“You can make it a bit of a game with the children.” See how much money from parents and grandparents they can save in their KiwiSaver. By the time they reach 18 they’ve seen how money invested grows into a really decent amount, said Coverdale. “It helps with financial literacy and by starting them young you’re setting good habits.”
Not all parents can find the money. But even $5 or $10 a week from birth will turn into a sizable sum by their mid-20s. That $5 a week alone from birth in a growth fund and after tax will be worth around $35,000 by age 25, according to Calculate.co.nz.
Most children with KiwiSaver can also be encouraged to invest some of their Christmas and birthday money and income from part-time work. My children had it drummed into them to save 10% of everything they earned. This amounts to small sums. Such as $1 of every $10 earned for a paper round. It’s small amounts of money.
Often when young people see their balances growing they start putting their own money in, and get employer and government contributions when they turn 18.
For some, the chunk of savings they’ve built up slowly through childhood can be the difference between buying a home in their mid to late 20s, and remaining on the rental hamster wheel.

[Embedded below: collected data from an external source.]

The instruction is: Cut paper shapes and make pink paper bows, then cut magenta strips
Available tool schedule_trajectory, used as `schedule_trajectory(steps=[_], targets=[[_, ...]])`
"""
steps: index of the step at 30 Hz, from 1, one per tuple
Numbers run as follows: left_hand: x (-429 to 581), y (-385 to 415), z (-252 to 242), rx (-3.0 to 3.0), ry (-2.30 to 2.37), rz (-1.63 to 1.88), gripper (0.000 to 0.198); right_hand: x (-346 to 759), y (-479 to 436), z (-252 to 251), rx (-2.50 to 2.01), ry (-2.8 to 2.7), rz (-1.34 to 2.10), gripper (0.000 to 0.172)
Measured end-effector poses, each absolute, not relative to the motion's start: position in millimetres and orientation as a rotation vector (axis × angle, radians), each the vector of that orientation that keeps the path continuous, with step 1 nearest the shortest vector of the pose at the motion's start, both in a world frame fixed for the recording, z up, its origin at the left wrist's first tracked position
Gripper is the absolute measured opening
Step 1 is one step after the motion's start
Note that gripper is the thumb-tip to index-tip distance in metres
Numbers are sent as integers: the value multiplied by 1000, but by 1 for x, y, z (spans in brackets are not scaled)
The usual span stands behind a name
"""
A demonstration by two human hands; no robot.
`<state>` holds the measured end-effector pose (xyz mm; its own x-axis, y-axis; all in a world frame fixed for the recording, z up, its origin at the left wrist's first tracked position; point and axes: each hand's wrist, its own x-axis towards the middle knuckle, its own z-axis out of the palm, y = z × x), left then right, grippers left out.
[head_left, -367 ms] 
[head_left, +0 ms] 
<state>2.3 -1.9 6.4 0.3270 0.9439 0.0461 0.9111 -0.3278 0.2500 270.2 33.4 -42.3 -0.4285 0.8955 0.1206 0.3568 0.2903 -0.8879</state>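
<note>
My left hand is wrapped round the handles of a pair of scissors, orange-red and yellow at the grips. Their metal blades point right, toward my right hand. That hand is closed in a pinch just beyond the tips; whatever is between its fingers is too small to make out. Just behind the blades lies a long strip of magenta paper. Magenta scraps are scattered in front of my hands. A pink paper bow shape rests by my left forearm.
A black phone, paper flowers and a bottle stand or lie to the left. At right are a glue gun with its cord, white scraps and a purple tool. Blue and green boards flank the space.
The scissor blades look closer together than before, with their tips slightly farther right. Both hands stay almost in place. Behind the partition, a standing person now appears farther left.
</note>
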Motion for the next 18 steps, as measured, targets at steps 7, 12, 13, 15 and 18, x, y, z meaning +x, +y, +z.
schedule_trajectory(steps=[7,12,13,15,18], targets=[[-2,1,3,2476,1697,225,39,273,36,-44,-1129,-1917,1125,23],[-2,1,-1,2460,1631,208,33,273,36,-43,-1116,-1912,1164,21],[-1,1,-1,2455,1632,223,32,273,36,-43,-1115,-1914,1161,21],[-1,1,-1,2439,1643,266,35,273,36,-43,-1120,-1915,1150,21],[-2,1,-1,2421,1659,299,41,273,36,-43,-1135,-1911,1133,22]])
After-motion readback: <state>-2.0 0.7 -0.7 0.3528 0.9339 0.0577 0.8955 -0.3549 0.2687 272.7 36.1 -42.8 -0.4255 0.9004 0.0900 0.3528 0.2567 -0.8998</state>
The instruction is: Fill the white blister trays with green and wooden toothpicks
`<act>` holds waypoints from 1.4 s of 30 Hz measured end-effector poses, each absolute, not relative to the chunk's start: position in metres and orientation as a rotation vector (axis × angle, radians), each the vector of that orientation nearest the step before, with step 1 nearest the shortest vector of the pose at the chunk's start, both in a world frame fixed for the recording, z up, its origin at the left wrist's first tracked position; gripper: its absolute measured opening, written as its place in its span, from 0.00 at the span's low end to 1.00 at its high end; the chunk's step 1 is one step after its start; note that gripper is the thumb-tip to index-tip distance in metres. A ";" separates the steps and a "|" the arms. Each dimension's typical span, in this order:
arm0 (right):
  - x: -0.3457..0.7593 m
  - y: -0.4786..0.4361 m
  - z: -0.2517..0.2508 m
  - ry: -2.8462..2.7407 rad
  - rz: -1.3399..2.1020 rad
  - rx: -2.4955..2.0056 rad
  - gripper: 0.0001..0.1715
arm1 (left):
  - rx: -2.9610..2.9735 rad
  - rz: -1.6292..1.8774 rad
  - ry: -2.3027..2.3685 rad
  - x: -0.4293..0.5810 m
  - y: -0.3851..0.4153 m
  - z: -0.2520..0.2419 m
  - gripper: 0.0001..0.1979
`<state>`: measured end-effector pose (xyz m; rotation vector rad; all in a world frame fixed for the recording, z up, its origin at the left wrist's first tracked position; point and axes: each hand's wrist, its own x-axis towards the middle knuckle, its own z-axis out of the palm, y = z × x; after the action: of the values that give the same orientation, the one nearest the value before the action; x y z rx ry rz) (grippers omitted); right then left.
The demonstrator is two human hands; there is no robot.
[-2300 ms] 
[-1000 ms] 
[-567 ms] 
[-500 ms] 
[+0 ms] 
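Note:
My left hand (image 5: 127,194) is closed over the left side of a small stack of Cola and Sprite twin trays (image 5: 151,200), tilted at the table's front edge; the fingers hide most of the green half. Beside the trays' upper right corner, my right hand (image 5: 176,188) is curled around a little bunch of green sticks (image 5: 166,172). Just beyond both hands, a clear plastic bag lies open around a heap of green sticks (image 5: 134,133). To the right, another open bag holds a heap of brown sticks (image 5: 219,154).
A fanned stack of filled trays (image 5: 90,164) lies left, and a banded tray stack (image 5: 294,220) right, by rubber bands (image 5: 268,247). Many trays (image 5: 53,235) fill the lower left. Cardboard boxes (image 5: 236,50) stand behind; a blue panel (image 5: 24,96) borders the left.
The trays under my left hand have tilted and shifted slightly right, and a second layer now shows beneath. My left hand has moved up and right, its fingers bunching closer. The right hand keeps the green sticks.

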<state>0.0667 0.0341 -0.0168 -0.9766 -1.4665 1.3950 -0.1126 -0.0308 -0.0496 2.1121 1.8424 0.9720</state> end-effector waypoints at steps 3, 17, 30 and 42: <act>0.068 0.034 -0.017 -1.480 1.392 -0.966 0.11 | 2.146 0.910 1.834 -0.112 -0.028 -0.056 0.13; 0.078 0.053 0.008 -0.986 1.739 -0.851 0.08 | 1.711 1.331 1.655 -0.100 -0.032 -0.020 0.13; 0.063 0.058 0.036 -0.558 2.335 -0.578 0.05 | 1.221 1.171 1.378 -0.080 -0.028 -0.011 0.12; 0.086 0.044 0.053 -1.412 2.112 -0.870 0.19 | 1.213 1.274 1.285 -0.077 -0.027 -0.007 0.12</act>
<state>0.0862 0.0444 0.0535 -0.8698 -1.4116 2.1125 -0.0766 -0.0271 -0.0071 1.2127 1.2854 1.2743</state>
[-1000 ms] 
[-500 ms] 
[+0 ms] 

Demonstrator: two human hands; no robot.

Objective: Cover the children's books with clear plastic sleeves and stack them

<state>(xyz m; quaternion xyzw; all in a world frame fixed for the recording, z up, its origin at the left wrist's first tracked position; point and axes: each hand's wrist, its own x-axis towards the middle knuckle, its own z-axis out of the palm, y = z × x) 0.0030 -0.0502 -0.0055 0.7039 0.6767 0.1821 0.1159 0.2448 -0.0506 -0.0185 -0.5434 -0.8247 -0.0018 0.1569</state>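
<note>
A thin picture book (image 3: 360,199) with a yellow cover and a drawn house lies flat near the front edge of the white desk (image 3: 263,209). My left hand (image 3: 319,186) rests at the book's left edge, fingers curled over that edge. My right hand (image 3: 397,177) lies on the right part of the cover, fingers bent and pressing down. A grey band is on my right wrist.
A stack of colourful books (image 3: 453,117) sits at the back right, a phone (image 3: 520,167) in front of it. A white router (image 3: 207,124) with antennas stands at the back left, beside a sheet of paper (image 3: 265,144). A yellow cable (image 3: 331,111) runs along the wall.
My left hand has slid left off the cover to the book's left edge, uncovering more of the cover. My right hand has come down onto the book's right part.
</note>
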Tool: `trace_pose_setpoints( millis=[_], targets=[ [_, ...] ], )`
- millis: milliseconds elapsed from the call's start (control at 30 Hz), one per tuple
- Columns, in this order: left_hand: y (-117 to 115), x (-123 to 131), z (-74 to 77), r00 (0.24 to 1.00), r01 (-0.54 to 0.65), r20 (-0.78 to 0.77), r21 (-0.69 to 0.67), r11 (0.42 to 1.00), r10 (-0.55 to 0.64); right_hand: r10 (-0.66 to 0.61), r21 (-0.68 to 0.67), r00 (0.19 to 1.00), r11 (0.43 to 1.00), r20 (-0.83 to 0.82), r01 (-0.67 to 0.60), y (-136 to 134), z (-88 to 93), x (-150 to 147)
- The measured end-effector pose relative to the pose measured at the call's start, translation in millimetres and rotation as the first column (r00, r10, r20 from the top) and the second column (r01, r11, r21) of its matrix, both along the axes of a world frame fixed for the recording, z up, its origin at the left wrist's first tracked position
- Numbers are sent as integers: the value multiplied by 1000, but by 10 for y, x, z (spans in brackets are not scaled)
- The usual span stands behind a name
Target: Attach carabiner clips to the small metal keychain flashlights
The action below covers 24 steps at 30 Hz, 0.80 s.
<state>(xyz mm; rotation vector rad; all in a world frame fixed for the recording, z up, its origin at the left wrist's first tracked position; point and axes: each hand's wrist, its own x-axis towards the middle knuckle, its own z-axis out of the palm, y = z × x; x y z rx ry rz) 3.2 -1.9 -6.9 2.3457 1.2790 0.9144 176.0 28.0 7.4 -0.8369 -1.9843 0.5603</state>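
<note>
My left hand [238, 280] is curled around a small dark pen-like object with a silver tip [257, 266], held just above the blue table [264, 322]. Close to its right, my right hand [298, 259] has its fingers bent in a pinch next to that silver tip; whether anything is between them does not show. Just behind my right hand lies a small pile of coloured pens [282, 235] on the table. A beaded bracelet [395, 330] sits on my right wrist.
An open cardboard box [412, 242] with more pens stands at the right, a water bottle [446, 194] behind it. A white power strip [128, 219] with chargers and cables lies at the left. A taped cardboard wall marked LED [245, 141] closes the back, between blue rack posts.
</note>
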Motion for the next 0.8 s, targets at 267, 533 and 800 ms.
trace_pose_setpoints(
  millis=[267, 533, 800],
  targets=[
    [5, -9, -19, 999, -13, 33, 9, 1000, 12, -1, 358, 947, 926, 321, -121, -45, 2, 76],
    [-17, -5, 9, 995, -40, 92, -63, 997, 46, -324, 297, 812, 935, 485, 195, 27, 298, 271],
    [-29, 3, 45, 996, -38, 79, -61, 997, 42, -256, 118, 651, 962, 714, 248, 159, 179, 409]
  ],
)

There are, of course, other things to save for in early adulthood such as university and an OE. But a little locked away regularly in KiwiSaver will be a godsend when it comes time to buy a house, as it was for Coverdale. Saving into KiwiSaver takes away the temptation to use that money for something else, she added.
“[Other savings] have their place too. But KiwiSaver really sets up young kids for getting on the property ladder, which is an issue that the youth of today face a lot.”
Coverdale has a number of clients who engaged their children with KiwiSaver early and taught them the power of investing. “The most recent example is a brother and sister whose dad set them up early on in KiwiSaver. Now [the brother and sister] are buying a house together.” They’re able to do this while still at university in the South Island because they have part-time jobs, will get a flatmate in, and their father is guaranteeing the mortgage. “They have about $120,000 in KiwiSaver between them,” she said.
Over the years the siblings’ grandparents had contributed holiday and birthday money, and the pair also worked part time from the age of 14.
Teach them about how KiwiSaver works. When Coverdale first joined KiwiSaver at age 17 she was automatically enrolled into a slow-growing default conservative fund. The lesson that she wishes she could tell her teenage self, is to do some research and choose a higher growth fund.
A final point from Coverdale is that as well as the financial education from KiwiSaver, the fees are typically lower for children. “In KiwiSaver membership fees and manager’s fees are lower, or sometimes non-existent.” This will be reflected in better growth.